Task instructions ▸
Please output exactly the part of the records below that opens with the line containing "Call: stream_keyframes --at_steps" and closes with the line containing "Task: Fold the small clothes", both lines included, and nothing else.

Data excerpts ▸
────────────────

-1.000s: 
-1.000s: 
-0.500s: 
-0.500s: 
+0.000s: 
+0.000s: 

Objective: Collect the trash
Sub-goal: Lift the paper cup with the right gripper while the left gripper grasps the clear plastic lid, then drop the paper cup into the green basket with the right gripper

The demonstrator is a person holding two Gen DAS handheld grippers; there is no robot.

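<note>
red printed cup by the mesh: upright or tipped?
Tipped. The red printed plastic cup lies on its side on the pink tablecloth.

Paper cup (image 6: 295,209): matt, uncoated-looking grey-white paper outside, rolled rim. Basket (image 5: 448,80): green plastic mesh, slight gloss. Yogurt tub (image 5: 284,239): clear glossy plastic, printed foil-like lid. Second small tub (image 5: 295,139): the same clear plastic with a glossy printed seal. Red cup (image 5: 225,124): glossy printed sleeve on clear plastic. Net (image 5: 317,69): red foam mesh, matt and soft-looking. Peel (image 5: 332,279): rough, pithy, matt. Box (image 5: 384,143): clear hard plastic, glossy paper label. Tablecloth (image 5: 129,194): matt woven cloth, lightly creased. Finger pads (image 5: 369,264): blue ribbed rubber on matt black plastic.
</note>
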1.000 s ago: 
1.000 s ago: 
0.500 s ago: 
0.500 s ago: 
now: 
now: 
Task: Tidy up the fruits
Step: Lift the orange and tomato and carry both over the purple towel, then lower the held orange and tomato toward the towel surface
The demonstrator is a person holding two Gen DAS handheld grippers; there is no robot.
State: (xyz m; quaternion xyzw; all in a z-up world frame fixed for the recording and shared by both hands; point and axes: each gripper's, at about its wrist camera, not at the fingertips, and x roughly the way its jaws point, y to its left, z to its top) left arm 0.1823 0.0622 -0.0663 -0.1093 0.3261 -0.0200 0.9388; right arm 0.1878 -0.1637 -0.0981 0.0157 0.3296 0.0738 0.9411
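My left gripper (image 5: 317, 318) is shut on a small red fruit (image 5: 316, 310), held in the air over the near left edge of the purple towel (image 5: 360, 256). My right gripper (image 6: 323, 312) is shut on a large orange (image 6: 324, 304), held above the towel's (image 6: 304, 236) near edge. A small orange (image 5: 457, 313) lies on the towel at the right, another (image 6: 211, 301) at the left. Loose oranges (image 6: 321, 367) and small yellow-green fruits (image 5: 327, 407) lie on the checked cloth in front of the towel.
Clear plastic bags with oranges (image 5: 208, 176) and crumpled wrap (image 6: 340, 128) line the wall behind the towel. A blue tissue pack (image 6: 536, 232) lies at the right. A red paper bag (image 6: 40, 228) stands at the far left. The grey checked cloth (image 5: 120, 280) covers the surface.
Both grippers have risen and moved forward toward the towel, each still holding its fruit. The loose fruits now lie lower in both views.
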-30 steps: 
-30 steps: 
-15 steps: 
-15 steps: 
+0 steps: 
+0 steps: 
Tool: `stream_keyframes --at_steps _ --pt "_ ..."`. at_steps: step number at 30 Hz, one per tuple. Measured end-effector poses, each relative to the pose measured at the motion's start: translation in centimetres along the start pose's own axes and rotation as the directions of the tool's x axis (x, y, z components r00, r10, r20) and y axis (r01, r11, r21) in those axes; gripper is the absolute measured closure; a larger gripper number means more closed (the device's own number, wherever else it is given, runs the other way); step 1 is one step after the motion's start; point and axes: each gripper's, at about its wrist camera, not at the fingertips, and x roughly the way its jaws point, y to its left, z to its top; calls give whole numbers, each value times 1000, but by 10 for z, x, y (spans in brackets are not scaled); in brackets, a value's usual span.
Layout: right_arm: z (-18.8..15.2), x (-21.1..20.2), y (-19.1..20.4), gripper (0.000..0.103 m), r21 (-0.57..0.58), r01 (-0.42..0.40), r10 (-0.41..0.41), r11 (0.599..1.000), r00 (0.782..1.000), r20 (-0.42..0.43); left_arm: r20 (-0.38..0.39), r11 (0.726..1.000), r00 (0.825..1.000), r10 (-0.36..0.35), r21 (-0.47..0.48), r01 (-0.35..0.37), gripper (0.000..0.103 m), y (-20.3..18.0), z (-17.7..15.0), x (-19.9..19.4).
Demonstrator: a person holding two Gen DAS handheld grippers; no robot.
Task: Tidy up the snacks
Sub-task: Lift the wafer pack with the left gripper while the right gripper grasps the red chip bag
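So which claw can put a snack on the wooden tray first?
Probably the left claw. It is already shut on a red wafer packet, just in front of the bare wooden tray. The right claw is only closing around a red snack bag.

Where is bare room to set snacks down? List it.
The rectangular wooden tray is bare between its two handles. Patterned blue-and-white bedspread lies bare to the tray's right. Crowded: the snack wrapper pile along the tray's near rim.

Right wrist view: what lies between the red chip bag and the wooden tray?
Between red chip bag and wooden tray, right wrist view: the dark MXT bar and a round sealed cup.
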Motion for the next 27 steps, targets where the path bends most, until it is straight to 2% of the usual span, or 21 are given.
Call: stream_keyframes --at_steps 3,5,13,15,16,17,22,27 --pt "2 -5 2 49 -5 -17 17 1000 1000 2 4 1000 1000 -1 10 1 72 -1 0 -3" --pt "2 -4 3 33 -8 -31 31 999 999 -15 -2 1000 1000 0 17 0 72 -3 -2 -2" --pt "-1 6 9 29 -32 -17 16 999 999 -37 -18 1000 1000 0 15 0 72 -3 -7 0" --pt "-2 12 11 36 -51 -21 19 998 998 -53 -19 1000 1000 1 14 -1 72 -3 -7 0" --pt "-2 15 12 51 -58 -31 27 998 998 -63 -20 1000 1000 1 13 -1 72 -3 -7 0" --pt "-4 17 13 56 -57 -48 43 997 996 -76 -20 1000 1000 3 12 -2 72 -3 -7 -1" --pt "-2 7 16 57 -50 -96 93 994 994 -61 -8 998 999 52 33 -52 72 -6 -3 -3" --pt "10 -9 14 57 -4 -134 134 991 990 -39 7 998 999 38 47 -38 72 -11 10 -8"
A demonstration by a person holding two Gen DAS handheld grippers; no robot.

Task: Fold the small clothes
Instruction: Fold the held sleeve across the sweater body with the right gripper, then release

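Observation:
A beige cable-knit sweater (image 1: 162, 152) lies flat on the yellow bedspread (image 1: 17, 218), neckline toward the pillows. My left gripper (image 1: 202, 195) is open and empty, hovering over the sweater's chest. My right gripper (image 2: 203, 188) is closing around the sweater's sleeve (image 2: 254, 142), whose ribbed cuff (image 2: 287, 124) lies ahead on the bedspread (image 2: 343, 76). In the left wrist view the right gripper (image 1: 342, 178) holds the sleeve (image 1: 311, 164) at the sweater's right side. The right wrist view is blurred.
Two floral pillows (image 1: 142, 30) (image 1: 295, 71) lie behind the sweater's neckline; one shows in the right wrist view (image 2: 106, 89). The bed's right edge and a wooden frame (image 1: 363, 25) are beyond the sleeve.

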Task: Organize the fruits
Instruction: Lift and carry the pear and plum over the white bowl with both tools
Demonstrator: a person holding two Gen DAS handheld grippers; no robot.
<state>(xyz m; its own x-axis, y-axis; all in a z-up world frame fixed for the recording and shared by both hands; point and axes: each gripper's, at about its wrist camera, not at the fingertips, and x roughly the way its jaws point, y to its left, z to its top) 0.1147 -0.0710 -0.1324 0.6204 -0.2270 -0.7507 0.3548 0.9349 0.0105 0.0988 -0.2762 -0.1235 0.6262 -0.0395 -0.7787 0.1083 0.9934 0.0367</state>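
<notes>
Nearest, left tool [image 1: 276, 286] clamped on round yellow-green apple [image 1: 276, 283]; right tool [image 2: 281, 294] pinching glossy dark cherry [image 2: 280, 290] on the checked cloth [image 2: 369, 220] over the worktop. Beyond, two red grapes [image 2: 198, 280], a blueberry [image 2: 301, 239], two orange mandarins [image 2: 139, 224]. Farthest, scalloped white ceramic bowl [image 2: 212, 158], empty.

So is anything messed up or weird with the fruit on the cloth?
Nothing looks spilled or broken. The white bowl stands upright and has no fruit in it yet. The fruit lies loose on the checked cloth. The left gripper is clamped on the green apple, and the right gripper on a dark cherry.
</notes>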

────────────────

Reply ▸
Call: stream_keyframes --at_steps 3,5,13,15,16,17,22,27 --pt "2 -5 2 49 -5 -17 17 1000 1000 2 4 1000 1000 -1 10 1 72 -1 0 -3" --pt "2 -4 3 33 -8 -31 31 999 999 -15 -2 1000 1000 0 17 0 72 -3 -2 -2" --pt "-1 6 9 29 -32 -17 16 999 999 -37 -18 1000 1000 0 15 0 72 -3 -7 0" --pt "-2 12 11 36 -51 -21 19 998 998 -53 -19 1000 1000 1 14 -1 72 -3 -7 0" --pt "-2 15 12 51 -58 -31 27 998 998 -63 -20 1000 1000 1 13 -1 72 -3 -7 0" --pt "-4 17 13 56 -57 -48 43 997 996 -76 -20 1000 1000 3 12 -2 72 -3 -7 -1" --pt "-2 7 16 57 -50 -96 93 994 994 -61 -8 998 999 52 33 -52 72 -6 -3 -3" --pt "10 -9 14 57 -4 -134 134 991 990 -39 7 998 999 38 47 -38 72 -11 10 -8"
A demonstration by a person holding two Gen DAS handheld grippers; no robot.

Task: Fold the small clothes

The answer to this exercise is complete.